Aside from the success of attracting women into construction, Sloane notes an increase in female workers could help the company in its housing association work.

“They are working in quite a high ethnic minority area, and it can be difficult leaving men to work in Asian women’s homes,” she says. “If we let women work there, it might not be so much of an issue.”

Employee perspective

Lynn Allsopp was attracted to the Forum Training scheme because it offered her something different. Having been in the armed forces, and then getting only clerical work on leaving, the chance to do something practical held great appeal.

“There was some Mickey-taking at first, when we were working with the men on site,” she says. “But once they realise what you can do, there aren’t any problems.

“As a woman, you have to work a bit harder to be accepted, but as long as you are not fazed by that, they will see you are capable,” says Allsopp.

Enjoying the diversity of the programme, Allsopp has been offered a job by the sub-contracting company. Alternatively, there’s a chance she could work for Forum Training in managing the next phase of the women’s training initiative.

Learning points for HR

Sloane is planning to extend the scheme over the next year, with another application for ESF to support an increased number of places for a wider training programme.

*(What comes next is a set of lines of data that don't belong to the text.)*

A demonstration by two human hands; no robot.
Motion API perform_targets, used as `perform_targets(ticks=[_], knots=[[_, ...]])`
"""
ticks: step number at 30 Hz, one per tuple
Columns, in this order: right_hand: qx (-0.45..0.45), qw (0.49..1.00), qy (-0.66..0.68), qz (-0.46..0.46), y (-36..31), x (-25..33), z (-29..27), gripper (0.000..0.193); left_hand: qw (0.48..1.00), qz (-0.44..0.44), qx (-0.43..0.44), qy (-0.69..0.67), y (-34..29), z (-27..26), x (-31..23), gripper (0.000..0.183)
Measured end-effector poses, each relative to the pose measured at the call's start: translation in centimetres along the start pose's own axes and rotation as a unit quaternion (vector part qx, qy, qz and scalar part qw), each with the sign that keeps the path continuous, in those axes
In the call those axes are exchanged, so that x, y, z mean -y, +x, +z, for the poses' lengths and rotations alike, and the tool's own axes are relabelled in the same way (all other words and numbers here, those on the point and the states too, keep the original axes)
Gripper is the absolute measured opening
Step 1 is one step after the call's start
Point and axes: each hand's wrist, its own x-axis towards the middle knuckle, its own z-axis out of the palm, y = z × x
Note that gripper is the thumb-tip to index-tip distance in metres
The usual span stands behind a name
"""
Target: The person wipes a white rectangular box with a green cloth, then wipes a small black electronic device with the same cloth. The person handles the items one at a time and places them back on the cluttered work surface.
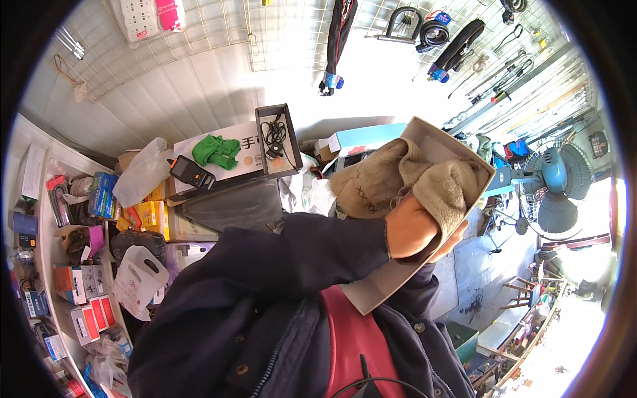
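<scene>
Pale ribbed wall [212, 86] fills the far side of the room, overlaid with wire grid where cable and U-shaped locks hang. White shelves [74, 159] run down my left, crowded with small boxes, packets and plastic bags, while a blue fan [552, 174] stands to my right. Ahead, left of centre, lies a flat white box [232, 174] on top of other goods.

Close to my chest, slanting up to the right, I have a long open cardboard box [375, 282]. Two fleecy tan boots [371, 179] lie in its upper part, the left-hand one showing dark cross-stitches and jutting past the box's side; the lower end of the box is bare inside. My left hand [410, 229] crosses over the box and dips in against the right-hand boot's soft cuff; its fingers are hidden, so I cannot tell whether they pinch anything. My right hand [451, 244] has its fingers bent at the box's right side, supporting it.

Smaller still, on the flat white box, are a narrow dark box [292, 149] containing a black cable [274, 136], a crumpled green cloth [217, 151] and a black handheld device [191, 174].
</scene>
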Motion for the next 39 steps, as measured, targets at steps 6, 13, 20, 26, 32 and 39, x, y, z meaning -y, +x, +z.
perform_targets(ticks=[6,13,20,26,32,39], knots=[[-0.038,0.994,-0.071,0.075,-1.3,2.6,1.7,0.044,0.962,0.166,0.083,0.201,3.8,-3.6,-3.7,0.036],[-0.004,0.947,-0.228,-0.226,-0.9,1.6,1.6,0.042,0.870,0.207,0.074,0.441,3.9,-4.5,-4.4,0.041],[0.109,0.982,0.105,0.113,-0.5,2.4,1.3,0.040,0.817,0.238,0.081,0.519,4.8,-5.9,-4.5,0.040],[0.077,0.988,0.065,0.120,0.3,1.6,1.9,0.047,0.852,0.210,0.083,0.472,6.1,-6.2,-5.9,0.040],[0.076,0.973,-0.219,-0.005,1.2,1.3,0.5,0.048,0.835,0.175,0.112,0.510,5.5,-6.3,-5.4,0.043],[0.130,0.948,-0.288,-0.028,2.4,1.3,-0.7,0.058,0.861,0.243,0.106,0.434,4.9,-6.6,-3.2,0.042]])
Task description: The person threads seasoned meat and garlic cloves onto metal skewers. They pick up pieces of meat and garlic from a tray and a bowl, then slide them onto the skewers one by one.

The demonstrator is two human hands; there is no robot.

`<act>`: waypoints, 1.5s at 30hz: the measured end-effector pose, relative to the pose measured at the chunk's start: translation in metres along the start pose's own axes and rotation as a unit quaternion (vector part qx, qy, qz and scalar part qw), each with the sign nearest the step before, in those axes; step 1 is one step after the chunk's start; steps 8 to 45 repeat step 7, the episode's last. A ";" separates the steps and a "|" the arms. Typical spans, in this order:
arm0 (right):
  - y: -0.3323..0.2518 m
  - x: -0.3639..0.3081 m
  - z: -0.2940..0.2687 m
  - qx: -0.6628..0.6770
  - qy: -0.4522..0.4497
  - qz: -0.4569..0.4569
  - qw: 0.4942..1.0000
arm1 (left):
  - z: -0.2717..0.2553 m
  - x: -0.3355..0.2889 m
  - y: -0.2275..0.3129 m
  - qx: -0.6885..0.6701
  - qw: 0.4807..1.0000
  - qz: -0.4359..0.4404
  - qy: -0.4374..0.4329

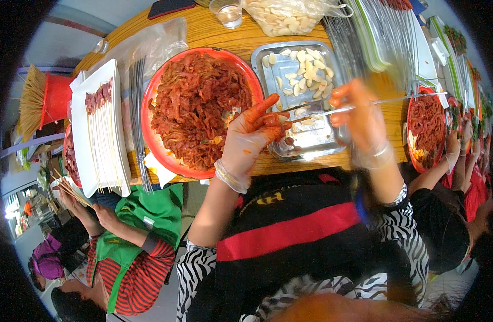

“There was an advantage to only having a small number on the course this time, as we could work out any problems as they came up,” says Sloane. “Now that we can get it right from day one, we can advertise more widely and get more people interested.”

The next phase should see training schemes extended up to two years, including trades such as plastering, painting and decorating.

“We already have some people interested,” says Sloane.